As to its results in Italy, first of all the Celts were now certainly,
if they had not been already beforehand, destined to destruction; and
the execution of the doom was only a question of time. Within the
Roman confederacy the effect of the war was to bring into more
distinct prominence the ruling Latin nation, whose internal union
had been tried and attested by the peril which, notwithstanding
isolated instances of wavering, it had surmounted on the whole in
faithful fellowship; and to depress still further the non-Latin or
non-Latinized Italians, particularly the Etruscans and the Sabellians
of Lower Italy. The heaviest punishment or rather vengeance was
inflicted partly on the most powerful, partly on those who were at
once the earliest and latest, allies of Hannibal--the community of
Capua, and the land of the Bruttians. The Capuan constitution was
abolished, and Capua was reduced from the second city into the first
village of Italy; it was even proposed to raze the city and level
it with the ground. The whole soil, with the exception of a few
possessions of foreigners or of Campanians well disposed towards Rome,
was declared by the senate to be public domain, and was thereafter
parcelled out to small occupiers on temporary lease. The Picentes on
the Silarus were similarly treated; their capital was razed, and the
inhabitants were dispersed among the surrounding villages. The doom
of the Bruttians was still more severe; they were converted en masse
into a sort of bondsmen to the Romans, and were for ever excluded from
the right of bearing arms. The other allies of Hannibal also dearly
expiated their offence. The Greek cities suffered severely, with the
exception of the few which had steadfastly adhered to Rome, such as
the Campanian Greeks and the Rhegines. Punishment not much lighter
awaited the Arpanians and a number of other Apulian, Lucanian, and
Samnite communities, most of which lost portions of their territory.

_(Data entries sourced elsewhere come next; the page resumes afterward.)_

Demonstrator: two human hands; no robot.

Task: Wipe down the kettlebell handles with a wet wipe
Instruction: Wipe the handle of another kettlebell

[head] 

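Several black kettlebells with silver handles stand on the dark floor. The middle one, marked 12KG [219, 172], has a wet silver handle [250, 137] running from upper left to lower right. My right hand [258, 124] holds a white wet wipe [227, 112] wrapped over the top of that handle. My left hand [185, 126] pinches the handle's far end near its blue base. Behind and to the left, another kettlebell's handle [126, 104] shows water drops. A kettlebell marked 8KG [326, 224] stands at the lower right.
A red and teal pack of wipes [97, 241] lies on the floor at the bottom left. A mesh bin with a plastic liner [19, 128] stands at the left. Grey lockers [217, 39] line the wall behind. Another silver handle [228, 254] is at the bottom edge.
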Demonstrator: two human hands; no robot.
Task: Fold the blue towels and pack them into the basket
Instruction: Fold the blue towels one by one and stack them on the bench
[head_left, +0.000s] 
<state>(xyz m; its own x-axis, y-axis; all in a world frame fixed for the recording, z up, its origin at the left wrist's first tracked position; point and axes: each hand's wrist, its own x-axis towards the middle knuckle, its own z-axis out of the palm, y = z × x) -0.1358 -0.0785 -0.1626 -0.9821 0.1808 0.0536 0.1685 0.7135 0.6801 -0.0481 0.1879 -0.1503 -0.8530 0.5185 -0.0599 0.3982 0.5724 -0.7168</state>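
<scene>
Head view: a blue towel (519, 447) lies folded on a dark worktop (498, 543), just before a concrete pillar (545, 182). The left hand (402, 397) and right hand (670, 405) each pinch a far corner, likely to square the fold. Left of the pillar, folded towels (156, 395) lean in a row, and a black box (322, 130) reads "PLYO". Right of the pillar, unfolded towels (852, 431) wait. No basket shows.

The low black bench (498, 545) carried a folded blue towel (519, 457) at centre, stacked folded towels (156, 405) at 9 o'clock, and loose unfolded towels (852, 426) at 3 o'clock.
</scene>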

On a part of the lands thus acquired new colonies were settled. Thus
in the year 560 a succession of burgess-colonies was sent to the best
ports of Lower Italy, among which Sipontum (near Manfredonia) and
Croton may be named, as also Salernum placed in the former territory
of the southern Picentes and destined to hold them in check, and above
all Puteoli, which soon became the seat of the genteel -villeggiatura-
and of the traffic in Asiatic and Egyptian luxuries. Thurii became
a Latin fortress under the new name of Copia (560), and the rich
Bruttian town of Vibo under the name of Valentia (562). The veterans
of the victorious army of Africa were settled singly on various
patches of land in Samnium and Apulia; the remainder was retained as
public land, and the pasture stations of the grandees of Rome replaced
the gardens and arable fields of the farmers. As a matter of course,
moreover, in all the communities of the peninsula the persons of note
who were not well affected to Rome were got rid of, so far as this
could be accomplished by political processes and confiscations of
property. Everywhere in Italy the non-Latin allies felt that their
name was meaningless, and that they were thenceforth subjects of Rome;
the vanquishing of Hannibal was felt as a second subjugation of Italy,
and all the exasperation and all the arrogance of the victor vented
themselves especially on the Italian allies who were not Latin. Even
the colourless Roman comedy of this period, well subjected as it was
to police control, bears traces of this. When the subjugated towns
of Capua and Atella were abandoned without restraint to the unbridled
wit of the Roman farce, so that the latter town became its very
stronghold, and when other writers of comedy jested over the fact
that the Campanian serfs had already learned to survive amidst the
deadly atmosphere in which even the hardiest race of slaves, the
Syrians, pined away; such unfeeling mockeries re-echoed the scorn of
the victors, but not less the cry of distress from the down-trodden
nations. The position in which matters stood is shown by the anxious
carefulness, which during the ensuing Macedonian war the senate
evinced in the watching of Italy, and by the reinforcements which were
despatched from Rome to the most important colonies, to Venusia in
554, Narnia in 555, Cosa in 557, and Cales shortly before 570.

What blanks were produced by war and famine in the ranks of the
Italian population, is shown by the example of the burgesses of
Rome, whose numbers during the war had fallen almost a fourth.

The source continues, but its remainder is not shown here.